Daily Mirror (Northern Ireland)
Well, it’s cheap... but not cheerful
It was handy that the first contestants on Noel Edmonds’ new daytime gameshow Cheap Cheap Cheap were policemen.
Because someone really needs locking up for this one.
Noel may think it’s highly amusing that he’s somehow managed to get away with a format that simply requires teams to guess which of three similar supermarket products is the cheapest – but I’m pretty sure he’s the only one laughing.
We must assume Channel 4 only donated the airtime for this show by way of apology for axing Deal Or No Deal.
The fact that it has been dumped at 3pm in the height of summer, before A Place In The Sun reruns, suggests that the network is banking on a brief illness followed by swift burial.
DATED
To be honest, I was surprised they’d even bothered making a promo trailer for it.

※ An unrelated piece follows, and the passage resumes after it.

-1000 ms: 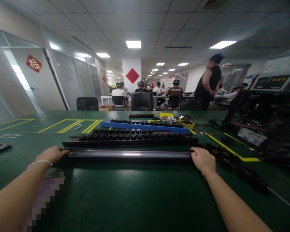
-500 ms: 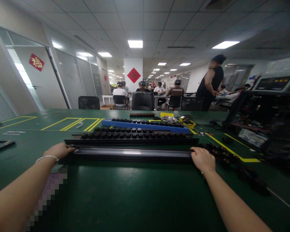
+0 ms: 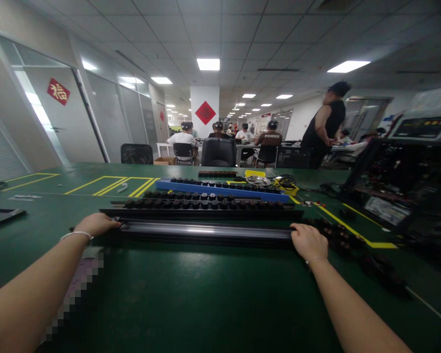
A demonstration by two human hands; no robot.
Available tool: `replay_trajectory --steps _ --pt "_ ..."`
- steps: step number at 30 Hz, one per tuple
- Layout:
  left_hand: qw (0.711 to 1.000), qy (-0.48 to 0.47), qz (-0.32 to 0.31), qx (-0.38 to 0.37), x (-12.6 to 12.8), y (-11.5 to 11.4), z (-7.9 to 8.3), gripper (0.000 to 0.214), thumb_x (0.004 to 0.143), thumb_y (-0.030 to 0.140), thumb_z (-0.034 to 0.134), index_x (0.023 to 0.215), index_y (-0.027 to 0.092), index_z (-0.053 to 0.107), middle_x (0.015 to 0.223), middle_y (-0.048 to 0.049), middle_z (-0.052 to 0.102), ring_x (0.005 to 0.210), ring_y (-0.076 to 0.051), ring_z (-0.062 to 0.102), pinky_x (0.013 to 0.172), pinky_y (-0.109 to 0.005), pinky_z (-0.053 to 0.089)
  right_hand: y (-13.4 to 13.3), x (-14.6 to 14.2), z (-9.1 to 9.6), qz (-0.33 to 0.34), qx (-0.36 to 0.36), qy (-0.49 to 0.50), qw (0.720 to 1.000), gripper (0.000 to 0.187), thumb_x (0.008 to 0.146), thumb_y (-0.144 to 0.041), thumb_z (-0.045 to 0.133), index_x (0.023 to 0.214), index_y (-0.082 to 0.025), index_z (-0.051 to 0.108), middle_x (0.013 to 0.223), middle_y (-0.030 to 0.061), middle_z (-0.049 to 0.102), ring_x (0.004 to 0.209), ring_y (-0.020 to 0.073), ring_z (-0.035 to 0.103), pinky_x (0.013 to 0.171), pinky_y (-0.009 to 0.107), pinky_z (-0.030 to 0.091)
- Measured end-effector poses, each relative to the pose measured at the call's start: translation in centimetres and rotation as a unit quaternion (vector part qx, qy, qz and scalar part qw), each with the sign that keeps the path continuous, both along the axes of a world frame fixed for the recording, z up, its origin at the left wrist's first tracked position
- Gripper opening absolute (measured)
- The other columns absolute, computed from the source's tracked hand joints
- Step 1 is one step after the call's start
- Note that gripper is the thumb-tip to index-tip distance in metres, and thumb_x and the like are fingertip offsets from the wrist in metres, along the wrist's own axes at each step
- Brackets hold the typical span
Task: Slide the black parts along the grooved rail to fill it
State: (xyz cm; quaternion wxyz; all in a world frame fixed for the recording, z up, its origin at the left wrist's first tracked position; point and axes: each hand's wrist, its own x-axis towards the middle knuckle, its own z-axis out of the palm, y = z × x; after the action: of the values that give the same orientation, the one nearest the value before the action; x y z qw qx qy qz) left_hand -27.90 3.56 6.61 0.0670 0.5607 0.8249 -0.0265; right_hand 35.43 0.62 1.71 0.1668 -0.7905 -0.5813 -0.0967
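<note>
A long dark rail (image 3: 206, 231) with a glossy, light-catching upper face lies across the green table in front of me. My left hand (image 3: 100, 225) is closed on it near its left end, thumb and fingers pinching the edge, and a dark tip pokes out beyond the wrist. At the other end my right hand (image 3: 310, 242) grips the rail with fingers curled over the top. Right behind it, parallel, is a black strip (image 3: 206, 214), and past that a row of small black round parts (image 3: 194, 202).
Farther back stands a blue rail (image 3: 220, 190) carrying black parts, with a metal dish (image 3: 257, 181) and a yellow tray (image 3: 255, 173) nearby. Dark clustered parts (image 3: 378, 264) lie right of my right hand. An opened machine (image 3: 400, 181) stands at the right. People sit beyond; one person (image 3: 325, 122) stands.
My left hand has shifted a little rightward along the rail, so its dark end now shows left of the hand. My right hand keeps its place. The view has tilted slightly.
</note>
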Motion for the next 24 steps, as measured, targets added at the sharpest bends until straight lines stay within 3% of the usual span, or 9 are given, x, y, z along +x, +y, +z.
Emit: replay_trajectory --steps 24 --pt "0.999 -0.007 -0.047 0.010 3.1 0.1 0.2 0.045 0.068 0.055 0.051 0.077 0.015 0.070 0.086 -0.0106 0.067 0.083 -0.025 0.058 0.065 -0.027 0.038 -0.1 0.0 0.0 0.000 -0.005 0.012 1.000 0.043 0.081 -0.026 0.030 0.110 -0.027 0.062 0.120 0.0019 0.058 0.113 0.0216 0.045 0.089 0.040 0.035"
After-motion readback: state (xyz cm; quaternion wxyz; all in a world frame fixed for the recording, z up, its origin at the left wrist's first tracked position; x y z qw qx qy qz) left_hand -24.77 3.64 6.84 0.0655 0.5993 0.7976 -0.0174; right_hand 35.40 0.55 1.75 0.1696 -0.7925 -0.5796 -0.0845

And I was even more surprised when the said promo boldly claimed, “It’s like nothing you’ve ever seen before.”
That would only be true if you’d never seen The Price Is Right. Or Noel’s House Party. Or Supermarket Sweep. Or 3-2-1. Or Open All Hours. Or any of the hardware store sketches on The Two Ronnies.

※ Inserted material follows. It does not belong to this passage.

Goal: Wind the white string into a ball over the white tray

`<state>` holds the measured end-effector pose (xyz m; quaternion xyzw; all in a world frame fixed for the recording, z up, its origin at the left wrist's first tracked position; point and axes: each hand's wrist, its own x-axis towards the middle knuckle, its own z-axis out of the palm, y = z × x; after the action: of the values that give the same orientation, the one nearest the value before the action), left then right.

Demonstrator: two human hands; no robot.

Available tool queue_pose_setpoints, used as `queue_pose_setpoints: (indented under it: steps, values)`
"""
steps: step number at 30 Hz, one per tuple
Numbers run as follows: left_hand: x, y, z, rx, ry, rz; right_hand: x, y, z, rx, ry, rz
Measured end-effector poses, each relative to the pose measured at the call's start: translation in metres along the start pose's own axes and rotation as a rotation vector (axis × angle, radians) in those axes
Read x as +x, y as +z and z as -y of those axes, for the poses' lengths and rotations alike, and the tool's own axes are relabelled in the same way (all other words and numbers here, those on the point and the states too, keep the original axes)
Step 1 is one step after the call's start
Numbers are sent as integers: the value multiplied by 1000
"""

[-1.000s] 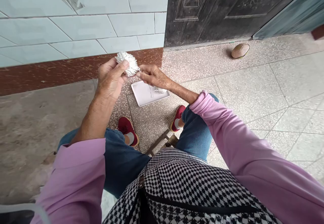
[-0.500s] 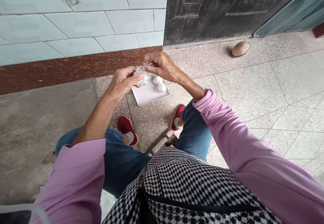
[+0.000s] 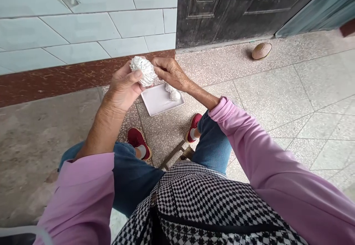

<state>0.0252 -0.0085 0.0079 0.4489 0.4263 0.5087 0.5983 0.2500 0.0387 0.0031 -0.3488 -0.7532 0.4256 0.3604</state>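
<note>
A fluffy white yarn pom-pom rests in my left hand, with the thumb pressed on its near side and the fingers behind it. At its right edge is my right hand, fingers curled into a pinch. Whatever those fingers hold is too small or too hidden to name. Below both hands, a pale shallow tray lies on the floor. Two white yarn balls, the nearer one more plainly visible, sit at the tray's right side.
A tiled wall and a dark carved door stand in front. A brownish rounded object lies on the floor near the door. My red shoes flank the tray's near side, with part of a wooden stool between my legs.
The pom-pom has moved up and left in my left hand, turning so more of it shows. My right hand has shifted slightly left, its fingers more curled. The view has drifted a little.
</note>
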Motion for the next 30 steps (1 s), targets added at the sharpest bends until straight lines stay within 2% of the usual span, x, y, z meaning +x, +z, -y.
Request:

Admittedly, no one has ever tried to put them all together in the same show.
Spend 10 minutes watching Cheap Cheap Cheap and you’ll soon realise there’s a good reason for that.
It’s an utterly dated, criminally unfunny mess.
If “Noel’s Store” isn’t having a closing down sale by the end of the run I’ll be A) Amazed and B) Popping in for a can of petrol .and a box of matches.